At its core, TABOR does two things. It forces all governments to ask voters to create new taxes or raise existing tax rates. That’s what most people like about it, and that’s pretty easy to understand.
Proposition CC would not change that part of TABOR. If anyone tells you that, they’re wrong or lying.
The other part of TABOR essentially caps state spending by limiting how much the state government can collect. This is the part that causes problems for a lot of conservatives who understand how government actually works.
Anything Colorado collects above this formula-driven limit must be given to Colorado taxpayers, even if those taxes came from tourists or businesses.
For the most part, these refunds only happen when the state economy is healthy, like now. We’re talking refund checks from about $20-$60, depending on your income level.
TABOR proponents argue that this complex capping formula sets just the right amount of spending Colorado needs to operate as it should. Critics of TABOR say, that because of Colorado’s up-and-down economic cycles, the state can never get ahead on big-ticket items like roads and schools. Those expenditures get cut in lean years, and TABOR refunds prevent needed catch-up spending in good years.
TABOR critics say the proof of all that is the state’s crappy, inadequate roads and underfunded schools. TABOR proponents say the crappy roads are a result of spending too much money on something else, i.e. Medicaid.

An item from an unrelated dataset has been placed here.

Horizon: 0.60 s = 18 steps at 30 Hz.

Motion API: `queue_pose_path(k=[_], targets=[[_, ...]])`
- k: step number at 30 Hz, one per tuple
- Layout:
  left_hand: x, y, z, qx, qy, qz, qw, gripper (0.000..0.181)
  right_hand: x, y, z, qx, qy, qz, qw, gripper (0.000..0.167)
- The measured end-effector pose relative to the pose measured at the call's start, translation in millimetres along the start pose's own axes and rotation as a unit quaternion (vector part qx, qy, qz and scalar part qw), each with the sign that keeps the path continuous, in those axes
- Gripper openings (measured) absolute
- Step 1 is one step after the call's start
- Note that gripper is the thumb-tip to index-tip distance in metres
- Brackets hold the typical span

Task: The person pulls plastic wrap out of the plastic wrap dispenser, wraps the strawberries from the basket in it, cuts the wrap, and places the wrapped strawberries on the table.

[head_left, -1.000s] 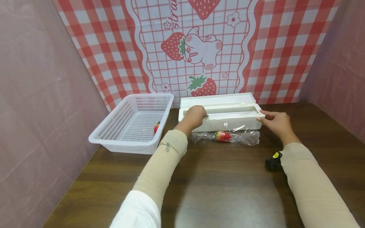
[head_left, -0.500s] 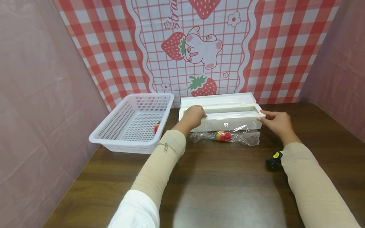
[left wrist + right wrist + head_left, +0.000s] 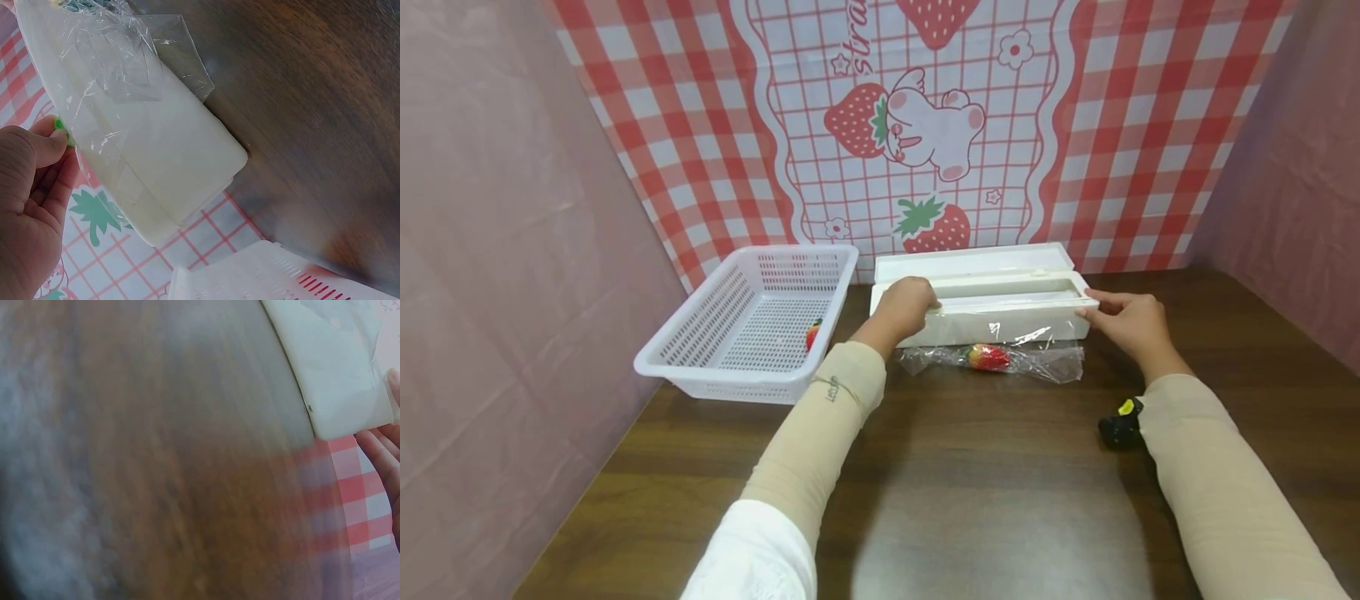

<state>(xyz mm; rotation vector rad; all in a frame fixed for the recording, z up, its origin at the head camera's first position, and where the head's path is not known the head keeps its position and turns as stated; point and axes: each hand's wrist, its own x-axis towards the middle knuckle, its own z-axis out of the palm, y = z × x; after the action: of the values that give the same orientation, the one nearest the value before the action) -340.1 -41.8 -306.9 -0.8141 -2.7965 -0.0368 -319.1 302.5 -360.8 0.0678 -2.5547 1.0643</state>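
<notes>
A long white cling film dispenser [image 3: 1000,327] stands at the back of the table with its lid raised behind it. Clear film drapes down its front face to a red strawberry [image 3: 988,358] lying wrapped in film just before it. Near the dispenser's left end, my left hand [image 3: 901,310] pinches a small green slide cutter [image 3: 62,128] on the top edge, seen in the left wrist view. My right hand [image 3: 1129,327] grips the right end, thumb at the front and fingers at the side. The dispenser's inside is only partly visible.
To the left is a white plastic basket [image 3: 745,377] with another strawberry [image 3: 812,336] against its right wall. A red-and-white strawberry-print cloth [image 3: 1120,167] hangs behind the wooden table [image 3: 1000,483]. Pinkish curtains [image 3: 512,250] flank both sides.
My left hand has slid slightly to the left along the dispenser's top edge. The right hand, dispenser and wrapped strawberry look unmoved.
</notes>
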Motion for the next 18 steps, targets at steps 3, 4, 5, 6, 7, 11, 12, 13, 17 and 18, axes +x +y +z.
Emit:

I’m old. I’ve been professionally watching all of this for a long time. I can tell you, truthfully, that whether Republicans or Democrats are in charge of the state government, it’s looked pretty much the same when it comes to spending priorities. Sure, there are factions on the right that would make draconian cuts to schools and social programs to build more roads. There are groups on the far left that would raise the hell out of your taxes and hire private tutors for every struggling student in the state. In the end, the spending values pendulum has swung very little in the 60 years I’ve been here. Roads, education and healthcare have long prevailed on the “long bill.”

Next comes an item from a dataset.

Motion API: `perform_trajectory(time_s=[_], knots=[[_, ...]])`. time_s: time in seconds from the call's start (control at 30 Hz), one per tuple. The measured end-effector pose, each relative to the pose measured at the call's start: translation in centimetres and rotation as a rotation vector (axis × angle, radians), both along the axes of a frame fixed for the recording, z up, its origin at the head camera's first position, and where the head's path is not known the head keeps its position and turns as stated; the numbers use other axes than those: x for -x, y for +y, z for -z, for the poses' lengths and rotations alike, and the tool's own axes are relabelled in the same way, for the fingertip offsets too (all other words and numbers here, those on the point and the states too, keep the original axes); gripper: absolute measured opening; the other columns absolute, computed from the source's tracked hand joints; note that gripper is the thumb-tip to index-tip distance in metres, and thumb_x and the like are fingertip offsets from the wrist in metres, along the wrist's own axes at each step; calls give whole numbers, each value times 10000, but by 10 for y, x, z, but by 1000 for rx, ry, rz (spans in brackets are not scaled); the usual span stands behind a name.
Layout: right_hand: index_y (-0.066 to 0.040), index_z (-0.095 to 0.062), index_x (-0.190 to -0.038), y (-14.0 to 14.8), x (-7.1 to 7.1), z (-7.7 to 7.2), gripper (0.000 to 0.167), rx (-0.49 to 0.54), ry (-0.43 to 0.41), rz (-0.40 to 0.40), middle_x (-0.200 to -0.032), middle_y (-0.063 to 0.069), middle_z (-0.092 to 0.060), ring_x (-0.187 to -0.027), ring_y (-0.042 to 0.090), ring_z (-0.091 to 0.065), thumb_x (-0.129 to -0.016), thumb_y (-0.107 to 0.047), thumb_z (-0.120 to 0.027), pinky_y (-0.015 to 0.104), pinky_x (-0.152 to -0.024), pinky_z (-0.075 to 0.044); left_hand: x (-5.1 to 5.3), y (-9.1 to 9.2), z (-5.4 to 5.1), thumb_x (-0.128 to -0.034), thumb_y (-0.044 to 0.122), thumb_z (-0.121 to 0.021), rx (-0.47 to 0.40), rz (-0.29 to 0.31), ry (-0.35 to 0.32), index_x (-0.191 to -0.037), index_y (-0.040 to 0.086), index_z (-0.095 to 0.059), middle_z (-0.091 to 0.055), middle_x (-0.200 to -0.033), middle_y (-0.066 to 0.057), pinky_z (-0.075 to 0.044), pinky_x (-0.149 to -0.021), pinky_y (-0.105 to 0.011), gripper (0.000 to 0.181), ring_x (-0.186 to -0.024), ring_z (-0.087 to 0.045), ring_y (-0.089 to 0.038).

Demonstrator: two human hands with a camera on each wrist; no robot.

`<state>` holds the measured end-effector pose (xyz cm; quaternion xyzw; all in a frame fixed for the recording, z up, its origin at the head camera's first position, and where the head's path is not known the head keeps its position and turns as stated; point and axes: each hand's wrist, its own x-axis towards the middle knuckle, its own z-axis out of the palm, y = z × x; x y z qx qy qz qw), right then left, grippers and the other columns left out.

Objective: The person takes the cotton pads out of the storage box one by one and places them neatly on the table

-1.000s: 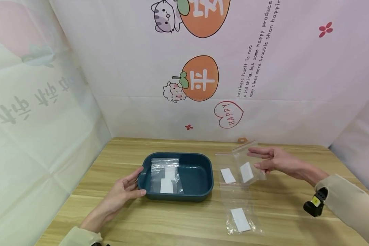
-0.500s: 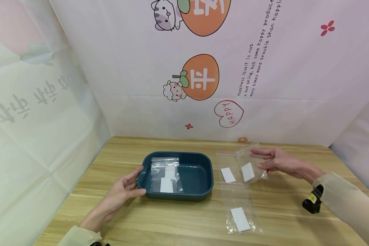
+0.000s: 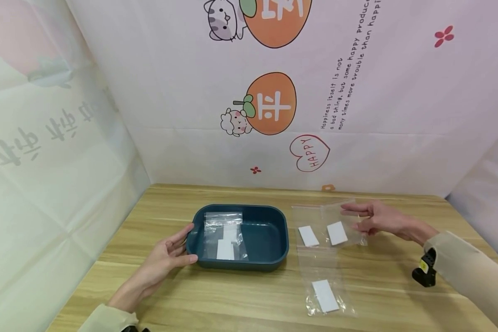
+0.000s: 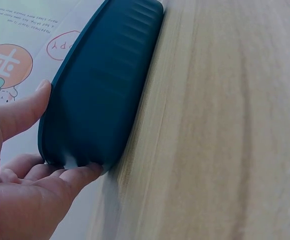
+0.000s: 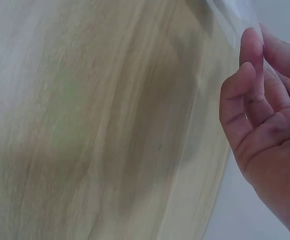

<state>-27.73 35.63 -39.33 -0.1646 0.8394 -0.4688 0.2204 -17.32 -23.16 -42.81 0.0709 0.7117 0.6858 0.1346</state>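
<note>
The dark teal tray (image 3: 269, 265) stands on the table, and my left hand (image 3: 159, 265) grips its left end, thumb and fingers around the wall (image 4: 40, 192). Inside the tray lie clear zip bags with white pieces (image 3: 225, 249). To the tray's right, my right hand (image 3: 383, 220) pinches the right edge of a clear bag holding a white piece (image 3: 337, 233). That bag slightly overlaps another with a white piece (image 3: 308, 236). Nearer the front lies a third bag with a white piece (image 3: 325, 296). In the right wrist view, my hand (image 5: 272, 110) has curled fingers at the film.
The wooden table (image 3: 232, 299) meets a printed cloth backdrop (image 3: 191, 152) behind and hanging cloth at both sides. A black strap device (image 3: 425, 269) hangs at the right wrist.
The bag in my right hand has moved slightly right and lies flatter beside the neighbouring bag. My left hand and the tray have stayed in place.
</note>
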Motion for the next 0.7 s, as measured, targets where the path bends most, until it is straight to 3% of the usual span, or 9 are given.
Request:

Don’t trust anyone who says the state has plenty of money. That’s a lie. There may be waste. And there may be differences in spending values. But there is no largess, and voting for Prop CC won’t create one. Voting against Prop CC won’t force state lawmakers to defund Medicaid. Only your votes for like-minded legislators can do that.
So tune out the drama, even though there’s plenty of it.

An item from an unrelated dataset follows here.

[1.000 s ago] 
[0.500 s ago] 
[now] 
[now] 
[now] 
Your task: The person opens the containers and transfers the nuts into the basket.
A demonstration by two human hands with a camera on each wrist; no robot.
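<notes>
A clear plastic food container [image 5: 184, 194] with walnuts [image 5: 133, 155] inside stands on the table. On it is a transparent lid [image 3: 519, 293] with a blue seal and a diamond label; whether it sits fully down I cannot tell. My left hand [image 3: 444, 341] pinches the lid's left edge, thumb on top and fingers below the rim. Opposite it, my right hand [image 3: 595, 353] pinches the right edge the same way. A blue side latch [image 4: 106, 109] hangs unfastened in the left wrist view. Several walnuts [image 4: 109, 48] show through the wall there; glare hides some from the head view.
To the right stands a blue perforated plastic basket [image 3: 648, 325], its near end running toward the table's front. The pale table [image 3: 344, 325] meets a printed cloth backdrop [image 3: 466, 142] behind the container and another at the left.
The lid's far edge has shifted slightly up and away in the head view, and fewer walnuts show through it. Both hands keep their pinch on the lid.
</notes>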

“This is a rehearsal for future efforts to repeal TABOR,” said Conservative activist Michael Fields, the other face of the “No on CC” campaign. Fields is executive director of Colorado Rising Action. He made those comments in a recent AP story by Jim Anderson. “The one thing standing in the way of those who want to grow government are the taxpayers. Most Coloradans don’t like having their power over taxes curbed.”
Maybe. But the question right now is whether to remove the formula spending cap for Colorado while the economy is good and use those already-collected tax dollars for roads and schools. Voters still get to decide on any new or increased taxes.
Maybe Fields’ fear is justified. It could be that voters don’t want to be bothered with tax questions on their ballots. They might, instead, want to delegate that to the people they elect and pay to make those decisions, like in other states.
That’s not the question on the ballot this year.
If you vote “yes,” there will be more money for roads and schools, and no $20-$60 refund. If you vote “no,” you’ll get your refund, but the state won’t get that money for roads and schools.